Fighting Battles on Three Fronts: Coronavirus Pandemic, Trade War, Meng Wanzhou Extradition Trial
In addition to the global coronavirus pandemic, Huawei is battling the US trade war on China and arrest and detention of company chief financial officer, Meng Wanzhou, by Canadian authorities.
He told the SCMP that he missed his eldest daughter but spoke with her by phone during the Lunar New Year holiday in late January, adding he was confident that "there shouldn't be a worst-case scenario" regarding her trial.

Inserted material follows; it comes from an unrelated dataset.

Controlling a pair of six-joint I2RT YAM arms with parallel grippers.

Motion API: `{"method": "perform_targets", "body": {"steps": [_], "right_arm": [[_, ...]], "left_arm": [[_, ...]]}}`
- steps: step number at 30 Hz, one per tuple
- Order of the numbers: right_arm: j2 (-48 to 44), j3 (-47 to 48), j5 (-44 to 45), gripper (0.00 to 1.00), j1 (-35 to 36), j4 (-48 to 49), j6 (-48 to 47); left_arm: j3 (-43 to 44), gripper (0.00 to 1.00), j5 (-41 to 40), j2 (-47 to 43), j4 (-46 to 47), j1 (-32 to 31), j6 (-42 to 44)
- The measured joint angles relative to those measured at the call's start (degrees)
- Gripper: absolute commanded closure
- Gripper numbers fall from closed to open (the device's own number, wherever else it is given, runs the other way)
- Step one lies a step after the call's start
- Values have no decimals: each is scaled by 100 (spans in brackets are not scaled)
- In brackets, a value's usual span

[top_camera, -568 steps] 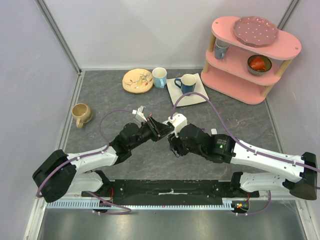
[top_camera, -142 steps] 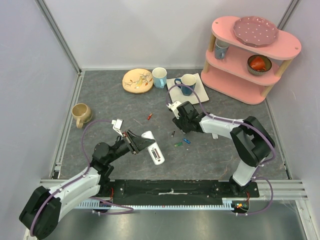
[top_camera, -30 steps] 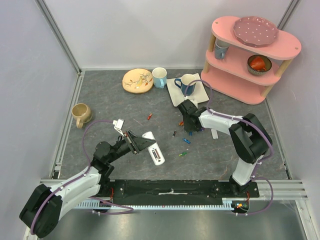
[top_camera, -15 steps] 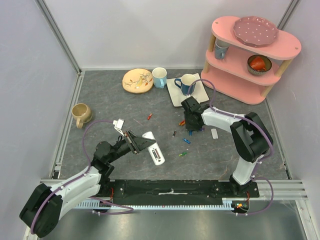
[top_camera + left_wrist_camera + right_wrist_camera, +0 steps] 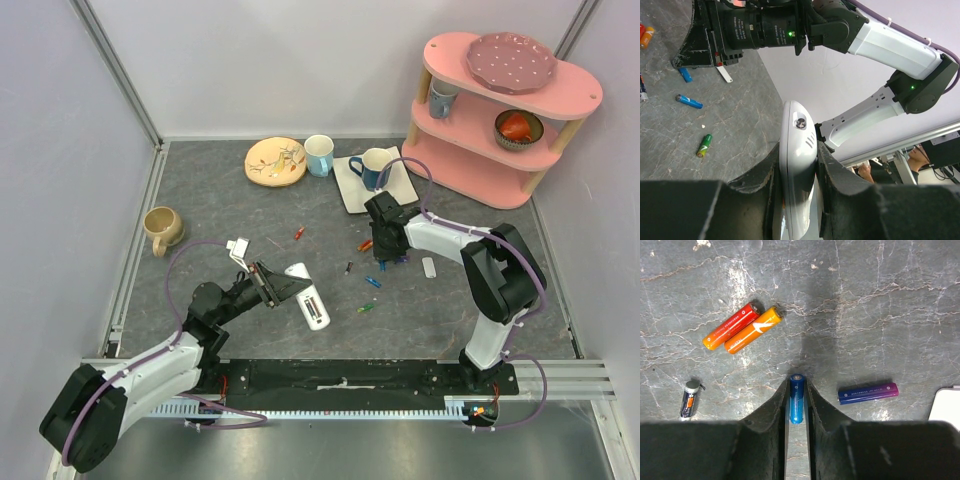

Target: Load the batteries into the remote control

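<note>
My left gripper is shut on the white remote control, holding it by one end just over the table; in the left wrist view the remote control stands edge-on between the fingers. The right gripper points down at the batteries. Its fingers press both sides of a blue battery that lies on the table. Close by lie a red battery, an orange one, a purple-blue one and a dark one. A green battery lies nearer the arms.
A small white cover piece lies right of the right gripper. A lone red battery lies further left. At the back stand a patterned plate, two mugs and a pink shelf. A tan mug sits at the left.
The right gripper's jaws have narrowed onto the blue battery after it moved slightly right. The left gripper and the remote control have stayed still.
</note>
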Motion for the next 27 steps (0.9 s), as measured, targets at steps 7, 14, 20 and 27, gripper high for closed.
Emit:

Wanzhou, 48, is awaiting trial on a possible extradition to the United States on 23 charges, including allegations of breaching US sanctions on Iran, money laundering and fraud, among others.
"I believe in the openness, fairness and justice of the Canadian legal system", he said.
Speaking on tackling such challenges, Ren added: “Neither the US sanctions nor the pandemic had a major impact on us. We believe the impact is minimal, and we can pull through it.
US authorities placed Huawei, ZTE and over 70 Chinese tech firms on an Entities List in May last year barring trade with US companies and suppliers, with Washington citing accusations the company was a threat to national security. Both Huawei and Beijing have repeatedly and sharply denied the allegations.
Washington also began a campaign of discouraging countries from allowing the firm to build national 5G networks using similar accusations, despite rejection from the UK, France, Germany, Czech Republic, some Canadian telecom providers and many others.
Huawei will also launch its next-generation P40 Series mobile phones on Thursday in Paris despite the pandemic and US trade war on China, the company announced in February.